Not only will it improve mental health and enhance your communities' creativity, but it will also insure that your country continues as a biologically stable nation ... It's read romance or perish."


Won't somebody please think of the children! This truly is moral panic at its purist. I am, at this point, speechless.

See also:
Research Roundup

8 comments:

Jessica 8:27 PM  

I always hated that piece.

Mrs Giggles 1:20 AM  

Here's the best part: Stephanie Laurens, the writer of that "keynote address" has a BSc(Hons) in Immunology and a Ph.D in Biochemistry.

I'd think a researcher will think better of making grandiose statements with no scientific evidence to back up these statements, but I guess not!

fiona glass 3:36 AM  

Heavens. I've got no patience with these sort of sweeping generalisations that lump all women all over the planet together in one vast and sticky heap. So all women have toddlers at their skirts and take solace in romance? Um. I must have had a sex change without noticing... O.o

Your comment: "Try as I might I cannot recall the day the office of Mills & Boon burned to the ground and all their staff fled to America disguised as German rocket scientists." made me spill my coffee. :D

Lynne Connolly 6:13 AM  

Well said, Emily. So as a feminist, I should give up reading romance novels?
If you carry on drawing logical conclusions from the piece, it gets even crazier.

December/Stacia 8:56 AM  

Without commenting on all the biological stuff, it's been my experience that genre fiction is nowhere near as big or respected in the UK as elsewhere. It may simply be the part of the country where we live, but genre--all genre, save perhaps mysteries--gets a lot less shelfspace in all the stores I've been in (save genre-specific stores like Forbidden Planet). Whereas huge amounts of shelfspace are given to "Tragic Life Stories."

Again, that's just been my experience, and that's just England, specifically the Southwest. I don't have a hard time at all believing that the US is the largest consumer of genre fiction.

Angie 9:44 AM  

So Much WTFery. O_O I have a hard time believing this person has a PhD in anything at all, much less one of the sciences. That's disgraceful.

I have to point out, though, that there are a lot of self-styled feminists around who harass women who choose the housewife-and-mother life, snarking such women to their faces. And a larger group who'll be polite to their faces but mock and jeer among themselves later. Been nearby, seen/heard it.

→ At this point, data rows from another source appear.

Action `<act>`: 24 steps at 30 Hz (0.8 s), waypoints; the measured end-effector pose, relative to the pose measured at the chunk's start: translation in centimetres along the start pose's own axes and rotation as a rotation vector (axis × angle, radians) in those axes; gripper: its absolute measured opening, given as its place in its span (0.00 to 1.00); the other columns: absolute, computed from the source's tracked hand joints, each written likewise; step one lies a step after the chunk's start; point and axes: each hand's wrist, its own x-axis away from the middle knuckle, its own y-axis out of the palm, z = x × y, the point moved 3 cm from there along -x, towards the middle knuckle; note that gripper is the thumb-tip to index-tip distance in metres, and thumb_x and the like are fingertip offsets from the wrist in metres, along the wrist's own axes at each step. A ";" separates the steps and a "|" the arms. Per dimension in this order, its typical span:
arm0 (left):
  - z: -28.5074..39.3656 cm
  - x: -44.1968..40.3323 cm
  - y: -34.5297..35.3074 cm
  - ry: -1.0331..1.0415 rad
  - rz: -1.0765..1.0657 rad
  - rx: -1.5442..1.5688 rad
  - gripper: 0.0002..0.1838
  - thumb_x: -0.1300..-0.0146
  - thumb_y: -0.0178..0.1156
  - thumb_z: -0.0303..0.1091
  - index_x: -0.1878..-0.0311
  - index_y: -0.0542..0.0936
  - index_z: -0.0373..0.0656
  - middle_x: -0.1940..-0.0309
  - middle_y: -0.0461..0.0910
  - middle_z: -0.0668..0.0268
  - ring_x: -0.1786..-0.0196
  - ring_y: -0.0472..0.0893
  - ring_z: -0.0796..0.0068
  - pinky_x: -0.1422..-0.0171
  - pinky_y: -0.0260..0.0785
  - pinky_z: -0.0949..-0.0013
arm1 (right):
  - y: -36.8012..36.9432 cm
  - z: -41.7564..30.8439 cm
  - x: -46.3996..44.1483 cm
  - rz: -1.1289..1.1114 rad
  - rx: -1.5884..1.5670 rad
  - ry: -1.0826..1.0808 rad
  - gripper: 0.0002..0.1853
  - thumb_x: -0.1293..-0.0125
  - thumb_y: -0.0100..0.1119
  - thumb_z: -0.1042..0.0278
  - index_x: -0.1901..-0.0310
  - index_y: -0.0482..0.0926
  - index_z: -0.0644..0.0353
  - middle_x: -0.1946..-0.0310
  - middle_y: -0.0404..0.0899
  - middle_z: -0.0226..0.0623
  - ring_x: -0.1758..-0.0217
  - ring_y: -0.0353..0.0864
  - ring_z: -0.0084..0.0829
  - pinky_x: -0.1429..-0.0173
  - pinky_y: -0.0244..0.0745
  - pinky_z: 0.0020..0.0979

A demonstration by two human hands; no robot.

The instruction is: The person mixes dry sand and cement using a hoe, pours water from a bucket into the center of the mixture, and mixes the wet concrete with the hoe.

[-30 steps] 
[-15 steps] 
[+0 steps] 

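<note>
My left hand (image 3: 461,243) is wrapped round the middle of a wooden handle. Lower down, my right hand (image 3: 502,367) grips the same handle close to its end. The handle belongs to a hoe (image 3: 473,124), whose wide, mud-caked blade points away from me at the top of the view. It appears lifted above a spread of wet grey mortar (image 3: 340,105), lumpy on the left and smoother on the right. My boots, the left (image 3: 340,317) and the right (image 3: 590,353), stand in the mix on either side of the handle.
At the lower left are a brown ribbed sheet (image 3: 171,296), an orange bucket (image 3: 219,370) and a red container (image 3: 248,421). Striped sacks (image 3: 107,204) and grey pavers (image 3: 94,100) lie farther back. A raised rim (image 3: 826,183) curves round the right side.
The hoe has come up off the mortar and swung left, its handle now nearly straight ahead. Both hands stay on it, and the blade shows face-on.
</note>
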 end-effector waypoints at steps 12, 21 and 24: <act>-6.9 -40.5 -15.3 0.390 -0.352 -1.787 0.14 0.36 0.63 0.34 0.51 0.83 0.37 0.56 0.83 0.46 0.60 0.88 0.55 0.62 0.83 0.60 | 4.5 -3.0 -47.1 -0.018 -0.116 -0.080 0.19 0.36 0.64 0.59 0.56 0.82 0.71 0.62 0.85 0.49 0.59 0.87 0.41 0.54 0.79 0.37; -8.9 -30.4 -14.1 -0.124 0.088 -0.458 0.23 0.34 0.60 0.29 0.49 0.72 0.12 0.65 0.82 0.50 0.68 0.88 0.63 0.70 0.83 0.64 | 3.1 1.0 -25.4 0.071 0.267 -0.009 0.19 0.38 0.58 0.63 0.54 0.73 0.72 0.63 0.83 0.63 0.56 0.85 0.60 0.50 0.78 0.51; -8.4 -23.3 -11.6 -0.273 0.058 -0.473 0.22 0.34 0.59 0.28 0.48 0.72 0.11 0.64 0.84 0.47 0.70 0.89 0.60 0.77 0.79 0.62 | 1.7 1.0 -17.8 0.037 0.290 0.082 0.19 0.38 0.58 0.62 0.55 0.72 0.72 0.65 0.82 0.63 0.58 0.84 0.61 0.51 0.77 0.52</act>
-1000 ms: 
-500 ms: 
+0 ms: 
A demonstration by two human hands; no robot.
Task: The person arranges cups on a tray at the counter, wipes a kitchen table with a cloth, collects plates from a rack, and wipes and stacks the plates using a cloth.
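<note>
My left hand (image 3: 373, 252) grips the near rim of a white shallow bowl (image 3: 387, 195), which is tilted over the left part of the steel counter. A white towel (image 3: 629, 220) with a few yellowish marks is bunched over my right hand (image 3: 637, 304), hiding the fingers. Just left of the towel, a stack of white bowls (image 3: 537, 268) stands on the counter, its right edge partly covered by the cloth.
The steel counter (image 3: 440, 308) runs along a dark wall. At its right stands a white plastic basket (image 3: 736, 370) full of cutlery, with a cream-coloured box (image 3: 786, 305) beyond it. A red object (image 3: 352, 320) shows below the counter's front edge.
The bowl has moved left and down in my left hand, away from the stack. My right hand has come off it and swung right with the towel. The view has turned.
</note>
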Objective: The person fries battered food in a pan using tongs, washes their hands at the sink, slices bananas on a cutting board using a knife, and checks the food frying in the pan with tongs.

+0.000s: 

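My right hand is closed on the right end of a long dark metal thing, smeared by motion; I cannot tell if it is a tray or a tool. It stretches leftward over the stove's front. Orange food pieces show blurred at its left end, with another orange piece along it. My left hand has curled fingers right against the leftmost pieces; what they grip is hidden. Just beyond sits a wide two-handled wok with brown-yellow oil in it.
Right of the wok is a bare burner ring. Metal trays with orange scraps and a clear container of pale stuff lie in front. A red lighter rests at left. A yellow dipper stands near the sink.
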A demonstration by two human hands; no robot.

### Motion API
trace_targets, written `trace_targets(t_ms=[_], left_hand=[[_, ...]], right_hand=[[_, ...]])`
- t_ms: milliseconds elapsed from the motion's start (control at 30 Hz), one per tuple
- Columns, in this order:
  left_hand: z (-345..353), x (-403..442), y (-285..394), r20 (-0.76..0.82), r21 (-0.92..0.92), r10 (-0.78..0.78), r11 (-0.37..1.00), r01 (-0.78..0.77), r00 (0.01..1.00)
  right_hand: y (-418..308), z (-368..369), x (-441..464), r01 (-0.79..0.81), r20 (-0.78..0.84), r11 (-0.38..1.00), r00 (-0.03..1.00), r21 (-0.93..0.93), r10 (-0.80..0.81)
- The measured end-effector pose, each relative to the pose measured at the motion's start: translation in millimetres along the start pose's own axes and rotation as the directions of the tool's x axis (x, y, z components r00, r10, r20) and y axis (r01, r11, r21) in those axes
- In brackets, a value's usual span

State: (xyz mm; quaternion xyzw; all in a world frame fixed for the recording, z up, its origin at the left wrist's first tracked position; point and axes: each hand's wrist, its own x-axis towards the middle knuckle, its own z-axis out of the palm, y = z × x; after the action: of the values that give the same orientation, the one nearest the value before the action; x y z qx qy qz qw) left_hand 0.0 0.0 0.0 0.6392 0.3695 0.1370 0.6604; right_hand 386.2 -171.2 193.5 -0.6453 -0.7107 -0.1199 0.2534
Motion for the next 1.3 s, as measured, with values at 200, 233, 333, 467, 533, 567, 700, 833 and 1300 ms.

They're doing it wrong, of course, and clearly missed the whole "freedom of choice" thing that feminism is actually about, but they're definitely out there. It sounds to me like Ms. Laurens either is one of these misguided people who think they're feminists, or she's not a feminist herself but has been exposed to that type and thinks they represent the movement.

Angie

Treva 9:57 AM  

No one TOLD me Europe was facing social extinction. I'm so out of the loop. (At least now I know what it is.)